■ Exercise
Set down the data again exactly. Pictures are not part of the copy.

■ Information supplied
--------------------------------

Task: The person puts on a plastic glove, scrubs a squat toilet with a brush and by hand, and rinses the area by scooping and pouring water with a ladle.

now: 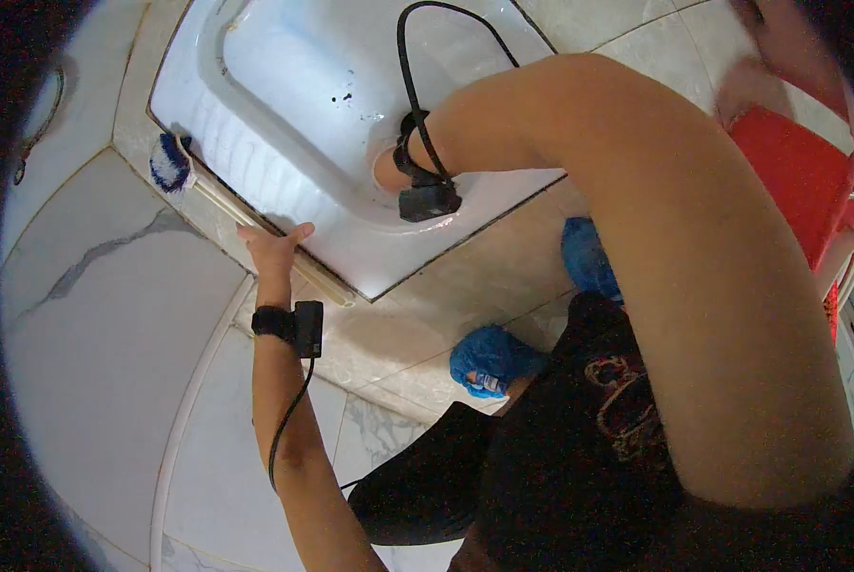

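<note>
A white squat toilet (417, 250) is set into the tiled floor. My right hand (389, 172) reaches down into its deep drain end; only the part near the wrist shows, and the fingers are hidden. My left hand (276, 250) leans on the toilet's left edge, thumb and a finger spread apart, across the pale handle of a brush (219, 202). This brush lies along that edge, its blue and white bristle head at the far end. Each wrist carries a strapped black device with a cable.
Dark specks (343, 96) dot the toilet's basin. Blue shoe covers (495, 362) are on my feet. A red seat (791, 176) stands at the right, with part of another person's body near it. A marbled wall (112, 315) rises on the left, with a hose (41, 133) by it.
</note>
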Available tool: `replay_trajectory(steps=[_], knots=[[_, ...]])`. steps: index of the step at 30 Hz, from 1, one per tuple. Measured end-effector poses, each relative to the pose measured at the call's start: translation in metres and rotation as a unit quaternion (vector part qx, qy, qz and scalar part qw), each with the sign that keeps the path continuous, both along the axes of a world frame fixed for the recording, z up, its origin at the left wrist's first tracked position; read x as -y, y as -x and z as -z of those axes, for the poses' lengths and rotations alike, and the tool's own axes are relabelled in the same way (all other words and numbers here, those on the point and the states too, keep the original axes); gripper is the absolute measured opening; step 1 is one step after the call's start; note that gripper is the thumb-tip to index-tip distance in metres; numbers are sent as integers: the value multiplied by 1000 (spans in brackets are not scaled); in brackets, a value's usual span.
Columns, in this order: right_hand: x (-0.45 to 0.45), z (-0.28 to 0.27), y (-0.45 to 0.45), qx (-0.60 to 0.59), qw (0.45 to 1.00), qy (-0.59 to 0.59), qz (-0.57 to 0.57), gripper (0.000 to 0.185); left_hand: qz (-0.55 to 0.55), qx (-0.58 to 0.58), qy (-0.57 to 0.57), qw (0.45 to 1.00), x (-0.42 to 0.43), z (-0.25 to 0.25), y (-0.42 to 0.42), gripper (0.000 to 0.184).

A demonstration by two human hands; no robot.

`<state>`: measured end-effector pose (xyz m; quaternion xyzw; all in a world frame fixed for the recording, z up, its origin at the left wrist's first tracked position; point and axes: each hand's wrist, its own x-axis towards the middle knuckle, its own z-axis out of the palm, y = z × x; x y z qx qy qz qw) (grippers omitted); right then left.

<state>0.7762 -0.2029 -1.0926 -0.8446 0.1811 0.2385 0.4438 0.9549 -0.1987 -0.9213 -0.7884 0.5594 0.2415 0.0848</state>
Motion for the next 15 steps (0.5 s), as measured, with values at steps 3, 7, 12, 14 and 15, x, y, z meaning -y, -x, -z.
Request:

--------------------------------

■ Solution for this task
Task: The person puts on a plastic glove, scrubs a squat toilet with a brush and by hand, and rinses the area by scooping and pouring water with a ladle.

now: 

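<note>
A white squat toilet (417, 250) is set into the tiled floor. My right hand (389, 172) reaches down into its deep drain end; only the part near the wrist shows, and the fingers are hidden. My left hand (276, 250) leans on the toilet's left edge, thumb and a finger spread apart, across the pale handle of a brush (219, 202). This brush lies along that edge, its blue and white bristle head at the far end. Each wrist carries a strapped black device with a cable.
Dark specks (343, 96) dot the toilet's basin. Blue shoe covers (495, 362) are on my feet. A red seat (791, 176) stands at the right, with part of another person's body near it. A marbled wall (112, 315) rises on the left, with a hose (41, 133) by it.
</note>
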Available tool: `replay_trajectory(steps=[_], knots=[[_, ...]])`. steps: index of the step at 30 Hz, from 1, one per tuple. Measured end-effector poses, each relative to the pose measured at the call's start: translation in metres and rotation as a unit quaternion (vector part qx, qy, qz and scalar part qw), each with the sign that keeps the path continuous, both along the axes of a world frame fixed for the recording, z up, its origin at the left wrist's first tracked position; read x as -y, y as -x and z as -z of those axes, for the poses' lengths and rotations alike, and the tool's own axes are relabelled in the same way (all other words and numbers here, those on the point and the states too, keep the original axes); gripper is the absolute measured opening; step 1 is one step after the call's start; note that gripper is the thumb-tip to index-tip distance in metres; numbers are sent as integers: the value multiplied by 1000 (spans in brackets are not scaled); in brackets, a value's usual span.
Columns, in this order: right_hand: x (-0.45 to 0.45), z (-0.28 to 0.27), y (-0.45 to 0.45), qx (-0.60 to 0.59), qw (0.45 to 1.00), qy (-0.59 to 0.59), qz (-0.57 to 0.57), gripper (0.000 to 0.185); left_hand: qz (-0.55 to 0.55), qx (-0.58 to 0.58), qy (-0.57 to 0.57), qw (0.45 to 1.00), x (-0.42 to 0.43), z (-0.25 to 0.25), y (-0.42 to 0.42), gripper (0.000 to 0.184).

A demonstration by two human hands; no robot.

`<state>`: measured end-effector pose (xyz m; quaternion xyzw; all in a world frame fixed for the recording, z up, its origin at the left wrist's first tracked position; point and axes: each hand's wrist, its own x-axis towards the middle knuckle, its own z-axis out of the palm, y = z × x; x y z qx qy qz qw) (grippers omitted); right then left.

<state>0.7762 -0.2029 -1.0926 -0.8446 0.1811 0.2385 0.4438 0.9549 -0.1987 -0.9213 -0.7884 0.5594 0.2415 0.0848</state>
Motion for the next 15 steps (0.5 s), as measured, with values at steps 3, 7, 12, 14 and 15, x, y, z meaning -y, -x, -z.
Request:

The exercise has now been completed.